Et puis il y a eu Anais Nine, il y a à peu près dix ans, parce que d’une certaine manière je n’avais jamais lu un témoignage aussi déstabilisant, sans fard. Elle incarnait quelque chose d’extrêmement troublant. Elle était très troublante à lire et je trouvais ça fou qu’elle ait pu l’écrire et le publier, qu’elle ait pu assumer d’être ainsi, qu’elle ait pu assumer ses histoires toutes emmêlées, ses mensonges, ses adultères, ses infidélités animales…

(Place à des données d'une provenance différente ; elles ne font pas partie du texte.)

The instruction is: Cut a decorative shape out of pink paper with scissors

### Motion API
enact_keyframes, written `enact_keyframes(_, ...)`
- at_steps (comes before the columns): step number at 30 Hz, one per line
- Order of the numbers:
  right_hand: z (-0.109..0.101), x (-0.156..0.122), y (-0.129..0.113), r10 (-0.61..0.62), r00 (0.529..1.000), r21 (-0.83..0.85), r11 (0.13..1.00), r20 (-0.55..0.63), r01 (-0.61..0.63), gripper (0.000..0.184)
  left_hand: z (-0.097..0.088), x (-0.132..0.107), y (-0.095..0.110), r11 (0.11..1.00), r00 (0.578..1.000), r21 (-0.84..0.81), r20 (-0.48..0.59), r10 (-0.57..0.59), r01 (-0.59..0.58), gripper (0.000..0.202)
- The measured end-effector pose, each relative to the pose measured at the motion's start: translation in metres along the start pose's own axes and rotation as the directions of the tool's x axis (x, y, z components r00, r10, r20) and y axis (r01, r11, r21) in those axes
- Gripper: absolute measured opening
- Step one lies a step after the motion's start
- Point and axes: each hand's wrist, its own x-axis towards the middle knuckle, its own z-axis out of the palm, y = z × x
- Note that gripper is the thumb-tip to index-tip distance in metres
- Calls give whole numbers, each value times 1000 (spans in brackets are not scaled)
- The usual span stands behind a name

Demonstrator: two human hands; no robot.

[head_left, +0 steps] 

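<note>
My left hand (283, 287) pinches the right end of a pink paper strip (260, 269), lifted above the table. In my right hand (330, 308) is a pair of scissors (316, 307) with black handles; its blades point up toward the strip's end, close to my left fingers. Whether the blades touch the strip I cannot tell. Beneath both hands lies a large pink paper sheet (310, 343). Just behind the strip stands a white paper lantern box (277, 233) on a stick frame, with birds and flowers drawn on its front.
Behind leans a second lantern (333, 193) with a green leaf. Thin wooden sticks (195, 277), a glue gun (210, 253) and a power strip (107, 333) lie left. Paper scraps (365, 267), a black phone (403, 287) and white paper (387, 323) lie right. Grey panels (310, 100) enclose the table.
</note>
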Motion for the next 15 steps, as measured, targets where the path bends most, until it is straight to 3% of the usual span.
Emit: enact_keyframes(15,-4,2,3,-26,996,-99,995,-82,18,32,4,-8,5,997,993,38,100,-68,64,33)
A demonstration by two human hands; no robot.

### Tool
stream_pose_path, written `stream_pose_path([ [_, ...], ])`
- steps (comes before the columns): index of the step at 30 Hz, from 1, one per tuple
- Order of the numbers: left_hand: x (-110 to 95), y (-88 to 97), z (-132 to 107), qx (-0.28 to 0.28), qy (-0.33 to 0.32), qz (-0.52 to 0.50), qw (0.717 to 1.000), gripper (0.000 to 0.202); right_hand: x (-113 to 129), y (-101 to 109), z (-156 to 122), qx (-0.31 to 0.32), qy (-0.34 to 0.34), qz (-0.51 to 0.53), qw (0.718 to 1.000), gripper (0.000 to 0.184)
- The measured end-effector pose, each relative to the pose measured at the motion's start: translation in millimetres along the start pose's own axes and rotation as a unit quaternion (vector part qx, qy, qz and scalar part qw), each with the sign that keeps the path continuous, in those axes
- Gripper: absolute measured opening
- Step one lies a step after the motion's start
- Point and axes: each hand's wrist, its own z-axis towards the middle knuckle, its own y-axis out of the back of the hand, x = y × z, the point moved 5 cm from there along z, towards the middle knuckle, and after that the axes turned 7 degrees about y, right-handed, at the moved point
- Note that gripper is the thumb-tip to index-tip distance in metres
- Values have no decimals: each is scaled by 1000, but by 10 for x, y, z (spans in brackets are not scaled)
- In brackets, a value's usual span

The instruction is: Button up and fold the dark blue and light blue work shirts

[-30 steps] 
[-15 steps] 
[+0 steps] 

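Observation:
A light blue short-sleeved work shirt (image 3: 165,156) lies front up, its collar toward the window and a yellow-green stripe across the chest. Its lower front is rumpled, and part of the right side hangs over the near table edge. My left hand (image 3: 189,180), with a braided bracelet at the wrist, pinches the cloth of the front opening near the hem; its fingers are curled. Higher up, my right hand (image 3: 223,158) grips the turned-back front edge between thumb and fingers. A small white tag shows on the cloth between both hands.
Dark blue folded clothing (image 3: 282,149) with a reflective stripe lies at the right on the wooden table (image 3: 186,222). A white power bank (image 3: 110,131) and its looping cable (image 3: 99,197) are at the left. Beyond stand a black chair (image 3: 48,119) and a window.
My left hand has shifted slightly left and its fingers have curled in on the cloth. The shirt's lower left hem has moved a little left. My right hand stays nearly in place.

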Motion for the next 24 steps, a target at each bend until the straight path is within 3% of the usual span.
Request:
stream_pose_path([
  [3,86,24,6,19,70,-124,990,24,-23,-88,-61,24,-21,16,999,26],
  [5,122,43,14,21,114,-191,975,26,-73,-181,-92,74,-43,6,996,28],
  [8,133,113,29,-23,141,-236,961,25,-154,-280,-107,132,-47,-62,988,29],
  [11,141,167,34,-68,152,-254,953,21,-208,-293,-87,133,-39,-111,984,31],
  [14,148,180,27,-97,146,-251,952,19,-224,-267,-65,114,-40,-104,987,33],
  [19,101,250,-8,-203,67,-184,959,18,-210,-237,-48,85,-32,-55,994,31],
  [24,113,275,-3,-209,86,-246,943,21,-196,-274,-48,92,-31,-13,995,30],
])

Des muses il y en a énormément, et je suis toujours en quête de ces muses. En ce moment je suis dans les poétesses, parce que j’adore la poésie, et que je regrette amèrement de n’en avoir jamais étudiée… En tant que Lyonnaise on aurait au moins pu me faire lire Louise Labé, qui est de Lyon. Depuis 2014, je suis dans cette envie de partager ces noms, car il se peut que sinon on ne les croisent jamais…

© Diglee, Mes égéries

Mow : Venant du monde de l’édition, sans avoir fait de bac L, je t’affirme que je n’ai jamais trop croisé ces noms… Ils ne sont pas mis en avant, même en fac de lettres je n’ai étudié que peu d’autrices…

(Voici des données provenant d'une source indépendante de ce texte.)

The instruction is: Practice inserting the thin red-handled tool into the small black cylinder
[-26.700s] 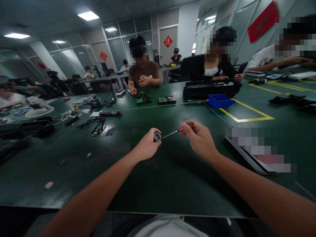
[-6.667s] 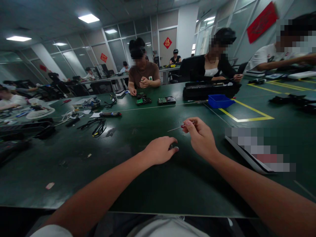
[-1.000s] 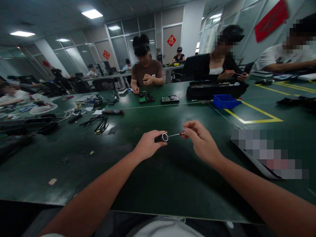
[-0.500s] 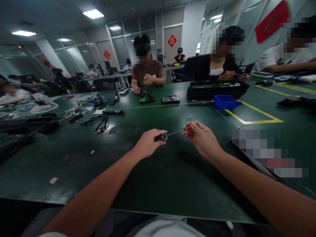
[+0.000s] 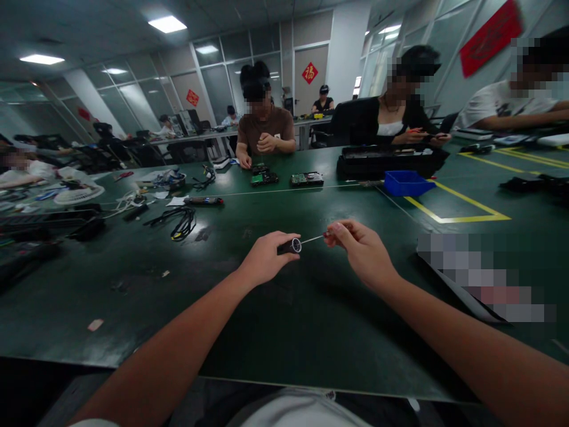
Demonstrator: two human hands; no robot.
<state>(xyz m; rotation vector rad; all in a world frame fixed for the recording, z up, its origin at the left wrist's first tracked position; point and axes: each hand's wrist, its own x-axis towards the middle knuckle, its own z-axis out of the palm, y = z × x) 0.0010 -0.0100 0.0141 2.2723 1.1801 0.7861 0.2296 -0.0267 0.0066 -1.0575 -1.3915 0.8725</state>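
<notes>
A short black cylinder with a silver-rimmed round end (image 5: 291, 245), much like a small flashlight, is gripped between the thumb and fingers of my left hand (image 5: 265, 258). Its round end faces right. My right hand (image 5: 362, 246) pinches a thin screwdriver (image 5: 313, 239) whose metal shaft points left at that end. The shaft's tip meets the rim or enters it; I cannot tell which. My right fingers cover most of the screwdriver's handle. Both hands are above the green table (image 5: 284, 338).
Black cables (image 5: 178, 222) and a dark rod-shaped tool (image 5: 203, 201) lie to the left. Two hard drives (image 5: 307, 178) sit further back. A blue bin (image 5: 408, 184) stands before a black tray (image 5: 391, 163). A co-worker (image 5: 267, 127) sits opposite; a blurred sheet lies at right.
My right hand has shifted slightly left, bringing the screwdriver closer to the black cylinder. My left hand has barely moved.
</notes>
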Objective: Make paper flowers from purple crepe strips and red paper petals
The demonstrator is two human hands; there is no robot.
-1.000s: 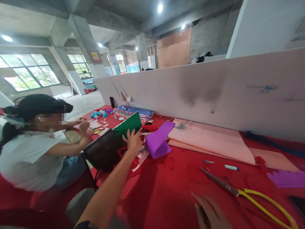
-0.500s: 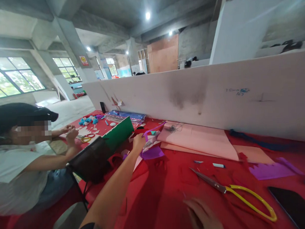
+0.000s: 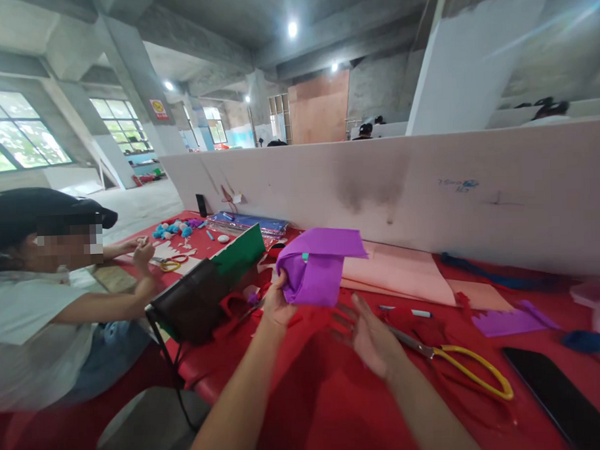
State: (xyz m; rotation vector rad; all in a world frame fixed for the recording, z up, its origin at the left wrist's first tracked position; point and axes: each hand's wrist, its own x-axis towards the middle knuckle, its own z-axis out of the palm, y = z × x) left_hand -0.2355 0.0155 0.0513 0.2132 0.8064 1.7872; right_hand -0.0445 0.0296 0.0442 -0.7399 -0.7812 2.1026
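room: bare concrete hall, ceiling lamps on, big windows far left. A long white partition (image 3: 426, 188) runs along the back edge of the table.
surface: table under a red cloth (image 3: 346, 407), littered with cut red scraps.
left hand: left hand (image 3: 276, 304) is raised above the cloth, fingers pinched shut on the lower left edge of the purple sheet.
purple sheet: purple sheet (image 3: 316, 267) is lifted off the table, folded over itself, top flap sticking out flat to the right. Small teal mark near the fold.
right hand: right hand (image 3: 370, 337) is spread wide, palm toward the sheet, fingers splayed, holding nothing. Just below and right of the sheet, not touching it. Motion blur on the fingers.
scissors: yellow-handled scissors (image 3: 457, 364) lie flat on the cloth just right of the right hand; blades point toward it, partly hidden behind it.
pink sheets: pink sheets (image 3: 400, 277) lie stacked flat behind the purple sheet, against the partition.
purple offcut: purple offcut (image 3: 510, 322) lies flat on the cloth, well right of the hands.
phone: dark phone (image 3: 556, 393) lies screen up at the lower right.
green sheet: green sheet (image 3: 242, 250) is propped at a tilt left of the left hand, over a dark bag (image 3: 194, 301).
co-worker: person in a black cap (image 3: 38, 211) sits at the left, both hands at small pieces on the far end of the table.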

Diglee : Moi de toute ma scolarité je n’ai lu que trois femmes… Il y a un problème, l’Éducation Nationale n’a jamais mis aucune femme au bac de terminale… C’est aberrant ! Surtout que ce n’était pas que des classiques, il y a eu des contemporains, des auteurs qui sont encore en vie. Le festival d’Angoulême n’a jamais décerné son grand prix à une femme et on nous dit « oui mais en même temps aucune femme n’a la carrière pour », et bien si, si et ils ont nommés parfois des hommes qui avaient une carrière moins longue que certaines femmes… Et je ne te parle pas des commentaires que j’ai pu lire sous l’article que j’avais fait à ce sujet qui disait « c’est qu’il n’y en a aucune qui le mérite » ah bah oui c’est vrai… Il n’y a que les hommes qui sont talentueux… Tous les prix de prestige, les pléiades etc. les femmes ont énormément de mal à franchir ce cap et comme par hasard qui donne ces prix ? Ce sont souvent des hommes… On ne peut pas pensé que ce n’est qu’un état de fait, le prestige n’appartient pas qu’aux hommes.

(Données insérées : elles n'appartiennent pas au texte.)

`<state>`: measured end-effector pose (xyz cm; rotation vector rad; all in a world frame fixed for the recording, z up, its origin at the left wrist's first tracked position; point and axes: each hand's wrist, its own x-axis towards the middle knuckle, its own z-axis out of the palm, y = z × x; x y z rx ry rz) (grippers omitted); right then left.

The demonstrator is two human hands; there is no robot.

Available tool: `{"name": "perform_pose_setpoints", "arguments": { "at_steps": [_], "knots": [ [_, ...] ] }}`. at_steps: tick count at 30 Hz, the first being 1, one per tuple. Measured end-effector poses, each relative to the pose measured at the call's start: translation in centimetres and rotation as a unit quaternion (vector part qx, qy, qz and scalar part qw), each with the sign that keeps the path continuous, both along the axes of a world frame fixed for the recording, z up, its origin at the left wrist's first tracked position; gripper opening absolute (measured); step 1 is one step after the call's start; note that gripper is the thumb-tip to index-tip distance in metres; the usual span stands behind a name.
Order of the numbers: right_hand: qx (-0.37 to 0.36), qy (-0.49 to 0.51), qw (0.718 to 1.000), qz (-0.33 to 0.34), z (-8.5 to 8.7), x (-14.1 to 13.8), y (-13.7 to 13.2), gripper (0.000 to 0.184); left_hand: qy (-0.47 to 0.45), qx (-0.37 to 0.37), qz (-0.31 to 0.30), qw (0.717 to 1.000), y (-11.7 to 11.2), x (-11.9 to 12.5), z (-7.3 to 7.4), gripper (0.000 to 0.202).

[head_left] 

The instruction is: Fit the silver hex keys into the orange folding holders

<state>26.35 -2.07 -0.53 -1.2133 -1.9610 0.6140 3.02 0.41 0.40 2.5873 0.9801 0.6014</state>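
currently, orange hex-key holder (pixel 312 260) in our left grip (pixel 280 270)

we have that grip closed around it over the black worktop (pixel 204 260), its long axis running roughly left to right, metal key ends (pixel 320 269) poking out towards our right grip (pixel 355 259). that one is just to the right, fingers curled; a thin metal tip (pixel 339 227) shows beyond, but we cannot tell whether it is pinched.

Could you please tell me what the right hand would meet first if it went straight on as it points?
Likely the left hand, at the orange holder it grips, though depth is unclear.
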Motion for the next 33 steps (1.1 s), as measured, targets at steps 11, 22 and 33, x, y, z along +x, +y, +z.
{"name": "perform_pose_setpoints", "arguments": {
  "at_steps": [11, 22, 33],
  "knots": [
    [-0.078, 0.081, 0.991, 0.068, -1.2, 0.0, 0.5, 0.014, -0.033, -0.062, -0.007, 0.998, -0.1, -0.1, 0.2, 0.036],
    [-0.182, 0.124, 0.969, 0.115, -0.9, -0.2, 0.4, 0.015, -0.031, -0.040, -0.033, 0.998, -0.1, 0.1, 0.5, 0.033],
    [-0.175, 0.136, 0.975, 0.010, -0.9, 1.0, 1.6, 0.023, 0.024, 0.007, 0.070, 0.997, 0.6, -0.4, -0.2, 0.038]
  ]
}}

En ce moment, je passe des nuits et des nuits à chercher sur le net des poétesses, ce n’est pas facile mais il y en a énormément… Et pourtant quand je tombe sur elles il est dit qu’elles ont eu un succès fou, qu’elles étaient reconnues de leur temps. Qu’est ce qui s’est passé ? Où sont-elles ? Et les femmes peintres c’est encore pire, qui peut citer une femme peintre ? A la limite on en cite une mais qui peut en citer 10 ? Moi je ne peux pas pour l’instant… Alors que quand on commence à chercher elles sont là… Le problème c’est que l’histoire les effacent trop rapidement.

Mow : Tout à fait d’accord. Si tu devais choisir un mot, un conseil à transmettre à nos lectrices et lecteurs lequel ce serait ?

Diglee : Bienveillance. Soyez plus tolérant avec les gens qui ne font pas forcément les mêmes choix que vous.